例えば、患者さんに『どのくらいの力加減がついてきたのか』をわかるように説明するためには、「何かがあればコップがもてる」とか、「何かがあれば座位が保持できる」など、”こうすれば自力でできる”ところを、見つけ、それをあげていくと良いのではと思います。
『麻痺の状態を報告する』ということは、その状態に対して、あなたがこの患者さんをどのように看護していくのか?を確認することが基本なんだと思いますよ。
最後に、わかりやすく麻痺の報告をするコツ
1. 夜勤者から日勤者への報告を必ず確認する
その患者さんの麻痺について、特に以下の情報収集すること。
- どんな風に申し送りをしているのか
- どんな用語を使っているのか
- 記録にはどのような表現がされているのか など
2. 医療用語がわかったら、自分が納得できる報告をする(報告と記録は違う)
完璧は求められていないが、最低限、1.で使われている医療用語は使うように練習すること。つまり、その意味を自分自身でしっかり把握すること。
3. みんなで報告の練習をする
学生同士、または実習終了後のカンファレンスのテーマにして、みんなで共有したり、先生を一緒にいれてトレーニングしてみるのもいいですね。
報告は一度で完璧にできることはほぼ無いし、りさんができないことはグループのみんなもできていないと思いますよ。チャンスがあるなら、他学科(リハビリ科とか?)の学生に聞いてみるのも良いでしょう。
4. 必ず前回の麻痺状態と比較する。変化があった場合は、必ず報告する
5. 麻痺だけにとらわれず、その患者さんの残存機能に注目し、セルフケアとしては何ができるのかを考える
MMTはとても大事な指標です。
そのため、使わない場合は何かしらの(病院独自の)指標があるかもしれません。それを調べてみることも、とても勉強になりますよ。

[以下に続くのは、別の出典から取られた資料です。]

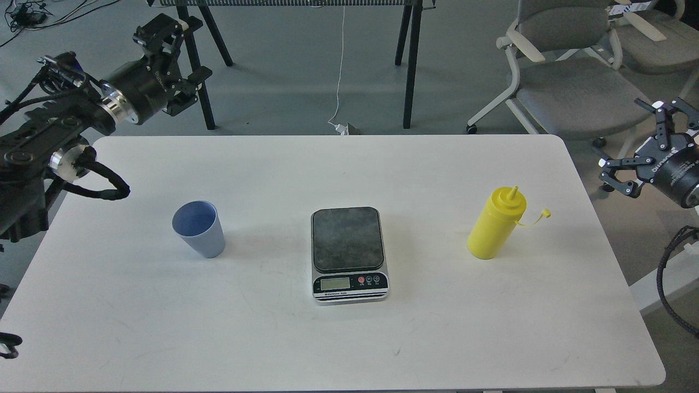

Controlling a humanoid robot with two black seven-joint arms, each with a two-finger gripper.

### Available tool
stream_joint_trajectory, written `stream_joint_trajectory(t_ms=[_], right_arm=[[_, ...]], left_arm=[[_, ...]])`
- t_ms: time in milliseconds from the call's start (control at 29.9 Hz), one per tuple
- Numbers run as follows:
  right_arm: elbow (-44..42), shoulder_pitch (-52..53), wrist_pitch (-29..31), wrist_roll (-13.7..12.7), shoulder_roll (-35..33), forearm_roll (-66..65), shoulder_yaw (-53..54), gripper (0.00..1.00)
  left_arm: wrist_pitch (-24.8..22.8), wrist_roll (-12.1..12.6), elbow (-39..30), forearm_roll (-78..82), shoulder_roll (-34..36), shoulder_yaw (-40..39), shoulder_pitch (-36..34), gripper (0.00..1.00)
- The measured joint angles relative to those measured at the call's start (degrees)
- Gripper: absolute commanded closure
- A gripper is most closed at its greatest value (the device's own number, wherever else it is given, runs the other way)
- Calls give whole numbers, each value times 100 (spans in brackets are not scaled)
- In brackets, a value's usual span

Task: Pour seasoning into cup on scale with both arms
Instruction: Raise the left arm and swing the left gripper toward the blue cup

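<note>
The light blue ribbed cup (199,229) stands upright on the left part of the white table (349,338). At the table's centre lies the scale (348,240), nothing on its dark platform, display toward me. The yellow seasoning bottle (496,225) stands on the right, its tethered cap hanging off to the right. My left gripper (183,61) hovers open beyond the table's far left corner, well away from the cup. My right gripper (636,141) is open too, off the table's right edge, level with the bottle and apart from it. Neither holds anything.
Grey office chairs (568,82) stand behind the far right corner. Black legs of a stand (409,65) and a white cable (339,65) are on the floor behind the table. A black cable loop (669,273) hangs by the right edge.
</note>
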Motion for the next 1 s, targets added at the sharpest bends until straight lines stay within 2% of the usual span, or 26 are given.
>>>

個人によって麻痺の状態に解釈のバラつきがあると大変ですからね。
ドクター記録なども参考にするとよいです。「読んじゃダメ」なんてことはないと思います。あくまで勉強のためですから。
ベテランでも、もちろんICU・CCUなどでも、患者さんの微妙な力の入れ具合などは、申し送り時にベテラン同士、患者さんの動きを共有しながら麻痺状態を確認することだってあります。(というか、そうしないと患者さんへの治療やケアが人によって違う、というよろしくない状況を生んでしまうので)
言葉の表現など迷ったら、看護師や先生に「一緒に確認してください」といえる勇気もあるといいかもしれません。
看護師はなんでもダブルチェックですから、断る方がおかしいですよ。
いずれにしても、今回りさんが、申し送りのやり方に疑問を持ち、解決策を探ろうとしているのは、とても良いことだと思います。
この姿勢は、今後もずっと持ち続けてほしいです。頑張ってくださいね。